### TASK DESCRIPTION
Whenever a line below holds the word "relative", count it; please give only the final number.

--- --- ---

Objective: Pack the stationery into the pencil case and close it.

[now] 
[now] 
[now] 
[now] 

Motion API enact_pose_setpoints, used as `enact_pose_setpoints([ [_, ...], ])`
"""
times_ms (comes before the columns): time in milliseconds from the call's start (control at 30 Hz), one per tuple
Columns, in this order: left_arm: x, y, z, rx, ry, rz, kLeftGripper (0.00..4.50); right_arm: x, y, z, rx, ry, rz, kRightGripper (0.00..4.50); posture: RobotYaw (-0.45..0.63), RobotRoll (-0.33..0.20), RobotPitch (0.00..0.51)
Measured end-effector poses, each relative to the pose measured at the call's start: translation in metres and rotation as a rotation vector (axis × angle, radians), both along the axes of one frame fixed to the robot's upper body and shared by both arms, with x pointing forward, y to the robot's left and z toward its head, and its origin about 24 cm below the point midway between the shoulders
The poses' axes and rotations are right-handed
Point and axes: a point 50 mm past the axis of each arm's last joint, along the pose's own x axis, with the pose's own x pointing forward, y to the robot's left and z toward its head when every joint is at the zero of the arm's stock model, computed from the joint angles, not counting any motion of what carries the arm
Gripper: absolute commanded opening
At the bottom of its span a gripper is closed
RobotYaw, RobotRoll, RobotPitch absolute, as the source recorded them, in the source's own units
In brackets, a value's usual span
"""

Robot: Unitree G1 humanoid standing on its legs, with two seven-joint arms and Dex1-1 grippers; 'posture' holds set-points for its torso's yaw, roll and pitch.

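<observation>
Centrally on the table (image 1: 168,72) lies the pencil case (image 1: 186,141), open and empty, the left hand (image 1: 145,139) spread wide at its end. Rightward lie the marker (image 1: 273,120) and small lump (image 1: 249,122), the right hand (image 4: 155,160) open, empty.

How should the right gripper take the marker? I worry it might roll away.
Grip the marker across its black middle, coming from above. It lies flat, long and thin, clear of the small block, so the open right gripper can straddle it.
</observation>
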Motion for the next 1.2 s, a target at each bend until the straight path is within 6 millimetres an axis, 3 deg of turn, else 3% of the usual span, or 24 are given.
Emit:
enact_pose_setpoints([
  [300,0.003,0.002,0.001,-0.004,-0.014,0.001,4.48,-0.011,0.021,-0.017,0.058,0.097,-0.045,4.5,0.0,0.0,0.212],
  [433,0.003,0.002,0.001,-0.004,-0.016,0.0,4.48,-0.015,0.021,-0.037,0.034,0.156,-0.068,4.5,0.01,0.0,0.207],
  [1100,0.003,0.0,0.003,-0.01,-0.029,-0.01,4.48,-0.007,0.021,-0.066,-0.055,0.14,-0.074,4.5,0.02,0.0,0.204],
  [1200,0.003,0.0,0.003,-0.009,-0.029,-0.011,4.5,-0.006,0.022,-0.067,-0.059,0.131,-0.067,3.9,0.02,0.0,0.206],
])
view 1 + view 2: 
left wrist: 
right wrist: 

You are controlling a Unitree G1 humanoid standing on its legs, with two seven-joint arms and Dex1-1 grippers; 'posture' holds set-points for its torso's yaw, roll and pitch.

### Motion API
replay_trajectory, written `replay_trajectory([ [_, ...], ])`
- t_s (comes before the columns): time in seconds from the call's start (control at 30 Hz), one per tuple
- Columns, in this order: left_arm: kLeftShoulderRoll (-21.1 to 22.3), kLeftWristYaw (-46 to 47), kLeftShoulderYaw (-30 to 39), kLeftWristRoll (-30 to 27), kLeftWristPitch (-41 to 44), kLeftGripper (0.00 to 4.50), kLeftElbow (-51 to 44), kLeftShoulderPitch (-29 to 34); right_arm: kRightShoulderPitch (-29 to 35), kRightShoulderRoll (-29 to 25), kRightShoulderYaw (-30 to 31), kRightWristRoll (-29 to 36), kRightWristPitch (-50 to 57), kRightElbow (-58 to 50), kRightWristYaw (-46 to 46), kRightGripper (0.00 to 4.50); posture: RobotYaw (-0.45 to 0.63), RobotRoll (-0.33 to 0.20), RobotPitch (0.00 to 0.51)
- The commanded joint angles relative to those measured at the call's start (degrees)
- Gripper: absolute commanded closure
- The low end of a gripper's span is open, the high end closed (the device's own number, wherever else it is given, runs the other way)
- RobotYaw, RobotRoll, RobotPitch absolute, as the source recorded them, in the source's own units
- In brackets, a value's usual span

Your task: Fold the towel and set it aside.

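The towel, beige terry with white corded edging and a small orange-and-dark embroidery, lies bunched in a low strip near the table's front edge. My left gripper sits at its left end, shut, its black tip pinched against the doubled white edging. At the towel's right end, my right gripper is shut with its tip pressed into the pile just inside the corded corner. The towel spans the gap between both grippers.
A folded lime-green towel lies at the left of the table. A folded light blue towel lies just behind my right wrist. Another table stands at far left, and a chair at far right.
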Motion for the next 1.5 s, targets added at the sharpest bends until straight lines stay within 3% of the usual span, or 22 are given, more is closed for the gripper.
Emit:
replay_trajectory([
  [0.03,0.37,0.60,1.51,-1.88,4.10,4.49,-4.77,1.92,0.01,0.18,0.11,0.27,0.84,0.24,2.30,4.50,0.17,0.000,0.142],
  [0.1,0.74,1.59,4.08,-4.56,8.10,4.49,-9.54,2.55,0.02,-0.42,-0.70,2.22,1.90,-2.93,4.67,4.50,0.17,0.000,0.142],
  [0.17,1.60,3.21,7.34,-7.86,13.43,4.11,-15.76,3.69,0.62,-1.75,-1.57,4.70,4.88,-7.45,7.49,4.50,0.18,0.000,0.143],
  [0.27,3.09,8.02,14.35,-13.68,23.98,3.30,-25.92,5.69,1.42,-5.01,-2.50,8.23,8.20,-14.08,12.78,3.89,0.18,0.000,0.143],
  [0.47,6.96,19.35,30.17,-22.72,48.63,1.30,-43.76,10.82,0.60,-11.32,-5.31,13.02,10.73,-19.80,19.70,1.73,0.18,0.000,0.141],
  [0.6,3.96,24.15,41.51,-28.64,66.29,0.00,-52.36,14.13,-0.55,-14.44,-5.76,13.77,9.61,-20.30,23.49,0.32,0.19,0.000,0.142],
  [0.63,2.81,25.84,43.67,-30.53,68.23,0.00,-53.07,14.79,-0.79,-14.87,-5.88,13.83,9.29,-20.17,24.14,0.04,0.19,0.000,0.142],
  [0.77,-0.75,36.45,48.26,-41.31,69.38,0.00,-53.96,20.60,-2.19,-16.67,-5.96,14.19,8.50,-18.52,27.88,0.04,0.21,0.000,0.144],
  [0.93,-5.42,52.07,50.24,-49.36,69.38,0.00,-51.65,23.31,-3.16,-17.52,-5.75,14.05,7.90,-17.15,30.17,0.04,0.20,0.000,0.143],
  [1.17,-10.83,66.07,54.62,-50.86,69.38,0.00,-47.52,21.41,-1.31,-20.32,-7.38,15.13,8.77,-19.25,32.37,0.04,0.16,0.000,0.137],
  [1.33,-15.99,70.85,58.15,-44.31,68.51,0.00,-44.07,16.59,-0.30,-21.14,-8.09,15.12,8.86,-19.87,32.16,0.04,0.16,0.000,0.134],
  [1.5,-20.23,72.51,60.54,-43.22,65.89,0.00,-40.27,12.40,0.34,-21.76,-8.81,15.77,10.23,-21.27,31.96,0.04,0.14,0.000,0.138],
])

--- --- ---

### RESULT OF THE TASK
2